— PROBLEM REQUIREMENTS —
Your task is to copy the lines of the data below from the line holding "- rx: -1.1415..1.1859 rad" through the line holding "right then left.", inclusive, exactly and with nothing added.

— EXTRACTED RECORDS —

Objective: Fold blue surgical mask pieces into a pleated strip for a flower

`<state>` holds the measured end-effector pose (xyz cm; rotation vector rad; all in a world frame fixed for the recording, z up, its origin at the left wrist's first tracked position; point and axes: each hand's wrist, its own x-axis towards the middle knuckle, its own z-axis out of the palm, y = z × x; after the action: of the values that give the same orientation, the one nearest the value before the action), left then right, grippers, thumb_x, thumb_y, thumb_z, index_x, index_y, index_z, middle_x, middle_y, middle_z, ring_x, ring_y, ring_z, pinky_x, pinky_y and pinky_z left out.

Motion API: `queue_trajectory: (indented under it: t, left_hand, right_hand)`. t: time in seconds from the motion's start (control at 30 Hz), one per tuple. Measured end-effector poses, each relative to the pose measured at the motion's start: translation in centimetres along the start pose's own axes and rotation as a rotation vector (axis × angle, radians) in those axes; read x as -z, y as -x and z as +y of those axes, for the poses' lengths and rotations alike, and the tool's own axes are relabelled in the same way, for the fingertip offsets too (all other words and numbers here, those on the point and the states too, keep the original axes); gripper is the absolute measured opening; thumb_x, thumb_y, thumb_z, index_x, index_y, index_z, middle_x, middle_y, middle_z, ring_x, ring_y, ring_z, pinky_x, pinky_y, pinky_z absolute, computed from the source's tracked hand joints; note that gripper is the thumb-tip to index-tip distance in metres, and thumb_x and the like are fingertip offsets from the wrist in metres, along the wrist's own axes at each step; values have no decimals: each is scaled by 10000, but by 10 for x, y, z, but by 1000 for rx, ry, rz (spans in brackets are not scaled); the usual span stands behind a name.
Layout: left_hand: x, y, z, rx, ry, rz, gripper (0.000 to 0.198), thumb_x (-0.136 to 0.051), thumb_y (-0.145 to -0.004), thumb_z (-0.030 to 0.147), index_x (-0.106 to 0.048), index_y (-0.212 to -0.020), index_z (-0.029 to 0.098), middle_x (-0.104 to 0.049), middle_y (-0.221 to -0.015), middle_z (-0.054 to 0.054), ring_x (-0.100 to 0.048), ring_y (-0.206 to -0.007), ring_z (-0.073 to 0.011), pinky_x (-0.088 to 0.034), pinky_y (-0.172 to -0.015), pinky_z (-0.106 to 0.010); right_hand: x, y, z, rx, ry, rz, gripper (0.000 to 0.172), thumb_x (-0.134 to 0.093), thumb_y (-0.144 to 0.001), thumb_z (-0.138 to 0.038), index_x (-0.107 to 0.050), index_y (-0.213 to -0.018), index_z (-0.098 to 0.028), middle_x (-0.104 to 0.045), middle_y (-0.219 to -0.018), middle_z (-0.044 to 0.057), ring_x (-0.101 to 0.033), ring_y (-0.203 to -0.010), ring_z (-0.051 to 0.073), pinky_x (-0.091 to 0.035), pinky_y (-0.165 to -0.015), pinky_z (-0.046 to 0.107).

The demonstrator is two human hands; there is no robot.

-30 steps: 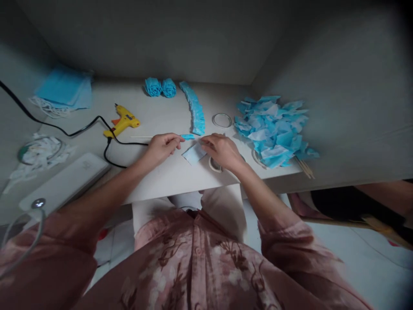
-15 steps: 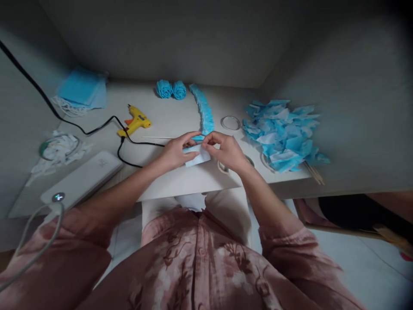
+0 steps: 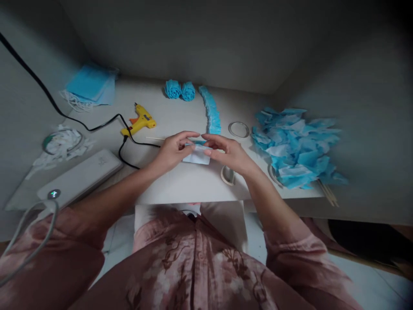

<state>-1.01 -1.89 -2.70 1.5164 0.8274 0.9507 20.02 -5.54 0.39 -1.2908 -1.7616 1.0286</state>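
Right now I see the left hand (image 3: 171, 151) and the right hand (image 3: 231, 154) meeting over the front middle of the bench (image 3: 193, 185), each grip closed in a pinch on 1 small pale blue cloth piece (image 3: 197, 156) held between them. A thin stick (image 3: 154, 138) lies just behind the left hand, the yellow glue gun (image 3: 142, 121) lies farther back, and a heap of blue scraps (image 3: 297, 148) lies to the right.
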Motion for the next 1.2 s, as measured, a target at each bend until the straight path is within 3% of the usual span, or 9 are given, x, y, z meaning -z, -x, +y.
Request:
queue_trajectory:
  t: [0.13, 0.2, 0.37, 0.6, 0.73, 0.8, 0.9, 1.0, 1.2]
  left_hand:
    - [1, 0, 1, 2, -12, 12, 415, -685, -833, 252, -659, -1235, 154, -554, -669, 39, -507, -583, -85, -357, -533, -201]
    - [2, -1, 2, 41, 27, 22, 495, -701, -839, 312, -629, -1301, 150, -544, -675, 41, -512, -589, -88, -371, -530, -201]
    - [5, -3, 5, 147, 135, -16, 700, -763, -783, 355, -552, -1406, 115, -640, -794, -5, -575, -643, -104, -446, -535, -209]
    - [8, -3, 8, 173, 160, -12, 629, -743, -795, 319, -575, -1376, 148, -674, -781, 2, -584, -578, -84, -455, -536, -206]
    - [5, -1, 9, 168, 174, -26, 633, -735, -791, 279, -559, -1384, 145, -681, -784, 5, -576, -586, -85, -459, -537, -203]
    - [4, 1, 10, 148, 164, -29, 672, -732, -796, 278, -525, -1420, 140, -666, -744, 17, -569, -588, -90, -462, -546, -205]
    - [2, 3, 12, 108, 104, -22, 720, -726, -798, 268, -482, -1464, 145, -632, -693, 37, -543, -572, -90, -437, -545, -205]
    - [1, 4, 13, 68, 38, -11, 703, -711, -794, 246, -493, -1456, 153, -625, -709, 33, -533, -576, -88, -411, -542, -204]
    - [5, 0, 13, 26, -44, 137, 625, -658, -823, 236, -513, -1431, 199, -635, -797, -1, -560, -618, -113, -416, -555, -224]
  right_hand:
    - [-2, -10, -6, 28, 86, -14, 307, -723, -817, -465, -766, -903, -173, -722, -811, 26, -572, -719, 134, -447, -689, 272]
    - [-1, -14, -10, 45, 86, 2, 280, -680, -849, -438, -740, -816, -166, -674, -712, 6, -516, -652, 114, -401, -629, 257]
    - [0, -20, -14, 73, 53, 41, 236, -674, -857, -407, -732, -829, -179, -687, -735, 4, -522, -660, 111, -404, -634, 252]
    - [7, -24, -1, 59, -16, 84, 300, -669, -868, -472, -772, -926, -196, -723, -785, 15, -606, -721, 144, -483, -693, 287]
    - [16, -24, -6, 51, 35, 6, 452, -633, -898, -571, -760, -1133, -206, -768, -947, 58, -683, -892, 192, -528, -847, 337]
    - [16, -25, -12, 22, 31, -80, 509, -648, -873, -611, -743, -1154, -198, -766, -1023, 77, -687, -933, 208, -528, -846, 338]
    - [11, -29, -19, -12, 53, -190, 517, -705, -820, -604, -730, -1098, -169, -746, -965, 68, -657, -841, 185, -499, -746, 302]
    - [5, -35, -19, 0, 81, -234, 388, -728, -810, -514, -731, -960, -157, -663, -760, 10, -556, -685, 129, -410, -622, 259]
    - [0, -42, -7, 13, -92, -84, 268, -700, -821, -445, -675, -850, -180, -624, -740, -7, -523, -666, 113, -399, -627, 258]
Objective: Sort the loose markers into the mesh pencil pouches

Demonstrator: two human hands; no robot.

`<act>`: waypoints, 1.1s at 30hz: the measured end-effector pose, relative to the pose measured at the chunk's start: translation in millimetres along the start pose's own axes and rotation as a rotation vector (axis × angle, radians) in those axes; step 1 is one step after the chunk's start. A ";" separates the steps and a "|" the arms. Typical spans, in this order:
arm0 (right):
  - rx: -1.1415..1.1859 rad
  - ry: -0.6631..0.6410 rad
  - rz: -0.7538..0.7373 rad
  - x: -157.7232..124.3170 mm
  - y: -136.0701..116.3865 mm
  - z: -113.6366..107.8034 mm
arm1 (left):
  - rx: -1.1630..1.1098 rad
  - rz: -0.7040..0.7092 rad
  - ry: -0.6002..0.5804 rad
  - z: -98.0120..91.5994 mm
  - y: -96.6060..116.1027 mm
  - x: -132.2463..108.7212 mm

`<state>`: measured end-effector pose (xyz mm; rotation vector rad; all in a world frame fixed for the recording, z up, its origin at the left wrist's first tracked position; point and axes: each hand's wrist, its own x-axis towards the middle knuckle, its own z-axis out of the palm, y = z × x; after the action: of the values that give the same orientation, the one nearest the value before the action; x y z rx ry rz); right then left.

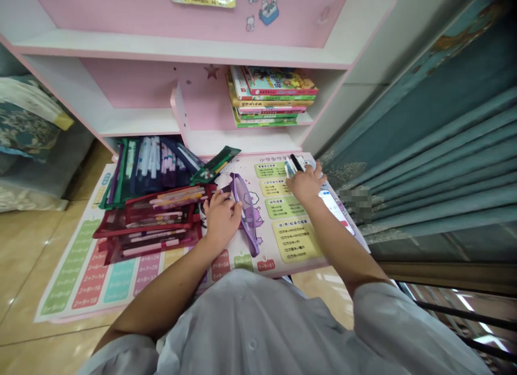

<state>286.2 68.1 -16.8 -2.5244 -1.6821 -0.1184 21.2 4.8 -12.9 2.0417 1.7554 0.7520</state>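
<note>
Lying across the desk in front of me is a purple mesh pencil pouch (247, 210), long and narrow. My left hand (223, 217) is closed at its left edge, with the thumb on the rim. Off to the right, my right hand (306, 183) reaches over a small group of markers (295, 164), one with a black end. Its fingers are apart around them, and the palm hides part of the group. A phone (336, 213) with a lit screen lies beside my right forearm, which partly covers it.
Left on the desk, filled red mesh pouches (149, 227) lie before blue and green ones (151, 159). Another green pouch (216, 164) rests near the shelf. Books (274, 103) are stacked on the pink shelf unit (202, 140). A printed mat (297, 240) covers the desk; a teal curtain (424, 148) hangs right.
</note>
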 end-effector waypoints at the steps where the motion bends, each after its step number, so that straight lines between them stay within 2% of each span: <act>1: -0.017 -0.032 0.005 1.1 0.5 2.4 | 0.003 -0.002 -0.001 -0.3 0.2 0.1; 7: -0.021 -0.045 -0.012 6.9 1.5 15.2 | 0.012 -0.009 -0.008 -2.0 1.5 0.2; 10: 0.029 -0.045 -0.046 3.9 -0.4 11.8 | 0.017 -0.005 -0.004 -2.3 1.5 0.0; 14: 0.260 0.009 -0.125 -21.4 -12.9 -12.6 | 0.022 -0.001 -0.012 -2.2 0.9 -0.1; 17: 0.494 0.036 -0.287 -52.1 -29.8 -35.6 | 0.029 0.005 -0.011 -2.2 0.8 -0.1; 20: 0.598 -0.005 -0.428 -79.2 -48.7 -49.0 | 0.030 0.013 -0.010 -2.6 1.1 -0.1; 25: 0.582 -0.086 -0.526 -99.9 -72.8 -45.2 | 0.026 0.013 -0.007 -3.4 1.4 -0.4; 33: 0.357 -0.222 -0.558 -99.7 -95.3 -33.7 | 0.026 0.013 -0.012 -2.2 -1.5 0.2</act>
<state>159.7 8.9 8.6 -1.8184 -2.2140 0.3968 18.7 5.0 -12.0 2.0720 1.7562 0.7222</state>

— ANSWER FOR THE TASK —
  - rx: -1.1415..1.1859 rad
  - ry: -0.6631..0.6410 rad
  - rz: -0.7538..0.7373 rad
  - x: -157.7232..124.3170 mm
  - y: -136.0701..116.3865 mm
  - z: -113.6366..107.8034 mm
arm1 (left):
  - rx: -1.1630..1.1098 rad
  - rz: -0.7040..0.7092 rad
  - ry: -0.6002..0.5804 rad
  - z: -98.0120..91.5994 mm
  - y: -96.6060..116.1027 mm
  - x: -132.2463..108.7212 mm

`<state>`: measured end-effector pose (xyz mm; rotation vector rad; all in a world frame fixed for the recording, z up, its origin at the left wrist's first tracked position; point and axes: each hand's wrist, its own x-axis towards the middle knuckle, its own z-axis out of the palm, y = z × x; after the action: of the values that give the same orientation, the one nearest the value before the action; x y z rx ry rz); right then left.

For this exercise, nothing further remains.